What Are Corals?

Types of Coral

Coral species that build reefs are with their calcium carbonate or aragonite skeletons are known as stony corals. Common shapes of coral are: massive, tabular, branching, encrusting, foliaceous, and columnar.

Where Coral is Found

Corals are found in very specific areas with a narrow range of environmental conditions. Reef-building corals are found in shallow, warm water specifically (around 70-85 degrees), between just below the surface and 90 feet deep (although corals can be found up to 100s of feet deep in clear waters). As corals depend on their symbiotic algae for growth, they need to be in areas with high light availability to support photosynthesis. They can only live in seawater and can’t survive near river openings or areas with freshwater runoff. There are many other factors that create an optimal habitat for coral such as a a hard bottom for coral larvae to attach and the presence of prey.

Instructions: The colored circles show where clusters of coral are located. The number shows the count of reefs in that location. Darker circles indicate greater concentration Click a circle to zoom in.

Source: ReefGIS - Reef Locations

Benefits of Coral

Coral Reefs are Worth Billions

Corals provide many important benefits and services to people. The services provided by coral reefs to humans are worth billions of dollars.

Coral Reefs are a Classic Tourist Activity


Snorkeling and scuba diving on reefs are a popular tourist activity. Reefs provide tourists the opportunity to see hundreds of species of marine life all in one place. Estimates suggest tourists spend $11.5 billion globally on coral reef related tourism.

Coral Reefs Break Wave Energy

shoreline protection

Coral reefs protect coastlines because they dissipate wave energy. They can absorb up to 97% of the wave energy. Estimates suggest this is worth $10.7 billion. This is measured by replacement costs (using a man-made structure instead of reefs for protection) or by damages avoided.

Coral Reefs Are Home to Commercially Important Fish

shoreline protection

Fisheries benefit from reefs because they are the natural habitat of many commercially important fish (e.g., groupers, snappers) and invertebrate (e.g., lobsters, conch) species. Fisheries provide fish that are sold to be eaten as well ornamental aquarium fish. Coral reef fisheries are worth $6.8 billion.

Threats to Coral

Over 60% of reefs are threatened by a variety of different factors.

This graph shows the level of threats to coral reefs gobally.
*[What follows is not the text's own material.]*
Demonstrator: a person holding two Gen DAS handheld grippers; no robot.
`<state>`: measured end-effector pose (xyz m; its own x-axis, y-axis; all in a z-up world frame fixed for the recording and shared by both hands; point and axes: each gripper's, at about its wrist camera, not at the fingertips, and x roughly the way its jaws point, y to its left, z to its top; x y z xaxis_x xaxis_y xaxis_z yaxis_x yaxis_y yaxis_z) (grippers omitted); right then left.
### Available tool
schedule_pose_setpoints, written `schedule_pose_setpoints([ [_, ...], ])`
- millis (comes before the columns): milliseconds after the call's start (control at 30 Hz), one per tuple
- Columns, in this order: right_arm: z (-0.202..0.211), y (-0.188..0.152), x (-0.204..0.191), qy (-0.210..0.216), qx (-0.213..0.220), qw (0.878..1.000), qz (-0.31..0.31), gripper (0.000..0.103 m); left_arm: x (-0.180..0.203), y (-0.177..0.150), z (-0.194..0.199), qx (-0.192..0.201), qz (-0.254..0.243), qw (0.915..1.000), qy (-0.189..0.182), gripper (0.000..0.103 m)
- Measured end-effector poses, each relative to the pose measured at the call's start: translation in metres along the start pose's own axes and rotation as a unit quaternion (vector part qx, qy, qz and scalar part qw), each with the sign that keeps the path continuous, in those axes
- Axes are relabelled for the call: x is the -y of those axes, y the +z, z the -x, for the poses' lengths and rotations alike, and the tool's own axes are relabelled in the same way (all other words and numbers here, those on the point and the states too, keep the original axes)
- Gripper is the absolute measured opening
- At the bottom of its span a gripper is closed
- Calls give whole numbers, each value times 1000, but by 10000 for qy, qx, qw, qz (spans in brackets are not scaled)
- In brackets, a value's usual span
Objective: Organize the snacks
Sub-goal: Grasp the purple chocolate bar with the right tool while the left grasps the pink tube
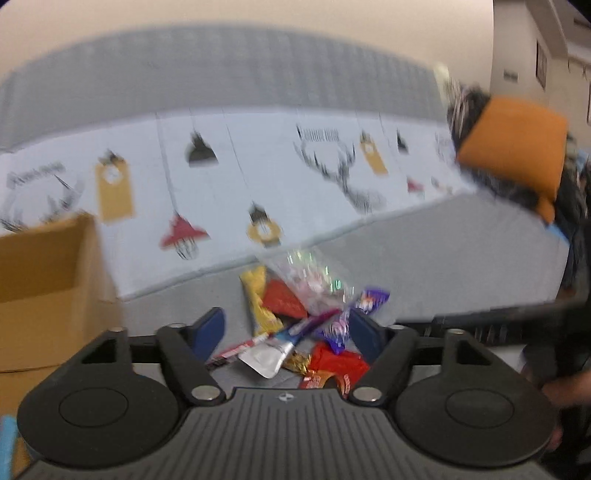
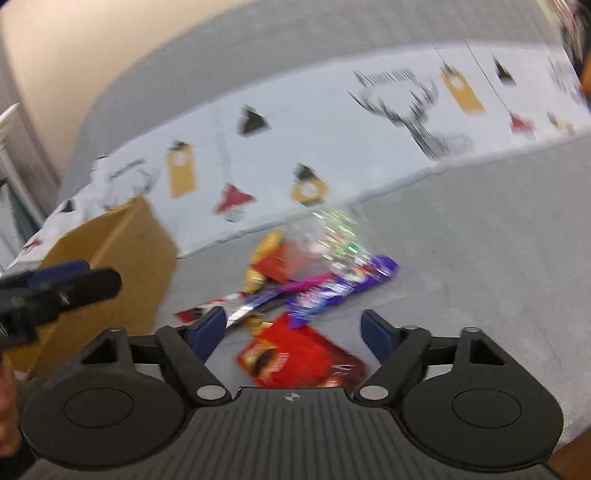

These numbers do not account for climate change threats, which threaten all coral reefs.

Climate Change leads to Bleaching

coral bleaching

Corals can only survive in very narrow range of water temperature. The increase in temperature means the water is too hot for them to survive in. The warmer temperature leads to coral bleaching. When the water is too warm, the coral expels the algae they are hosting, losing the algal pigments and causing them to turn white.

The addition of CO2 into the air is absorbed by the ocean making shallow waters more acidic. This increased acidity reduces coral calcification, and can weaken and even dissolve the calcium carbonate skeletons of corals.

Pollution leads to Algae Blooms


When it rains, nutrients from land can get into the water and causes algae blooms. Too much algae in the water column is harmful to coral because it decreases light availability (needed for photosynthesis) and causes algae blooms on reefs that can smother the corals.

Increased sedimentation in coastal waters can also smother corals and reduce light penetration. Chemical pollution from active ingredients in sunscreen on snorkelers and divers in the area can cause damage to corals. The increase in coral disease has been directly attributed to human activity.

Careless Destruction of Coral


Coral mining is when parts of coral are removed for making jewelry or to put in aquariums.

Irresponsible divers and snorkelers stand on the coral and destroy it.

Dredging for the purpose of building an oceanfront restaurant or to bring in cruise ships means destroying any coral in that area.

Grounding boats colliding with coral also leads to their destruction.

Hurricanes are also a source of major physical damage to coral reefs in their path.

Overfishing and Other Destructive Fishing Practices Harm Coral

fishing practices

Destructive fishing practices also take a toll on coral.

Removing herbivorous from the ecosystem either directly or indirectly disrupts the delicate balance which prevents algae from over growing and suffocating the coral.

Cyanide fishing is a practice where fishers use cyanide to stun or kill catch but it also kills coral.

Dynamite fishing is popular in Southeast Asia where it is intended to target the fish, but destroys large amounts of coral at the same time.

Dredging is another common fishing practice that destroys thousand yeah old reefs. A fishing dredge is dragged along the ocean floor and damages coral as it is dragged over it. Corals can also be damaged by traps, fishing line, propellers, and anchors.

Restoration Efforts at UM

Coral gardening is the process of growing corals within underwater coral nurseries to put back into reefs to help restore degraded reef ecosystems. The efforts began at the University of Miami in 2007 when the first UM coral nursery was established in the waters of Biscayne National Park, adjacent to the city of Miami.

Since 2012 UM has planted approximately 600 meters of healthy coral back into the reef. The UM nurseries presently hold more than 2,500 corals to be used for the purposes of restoration.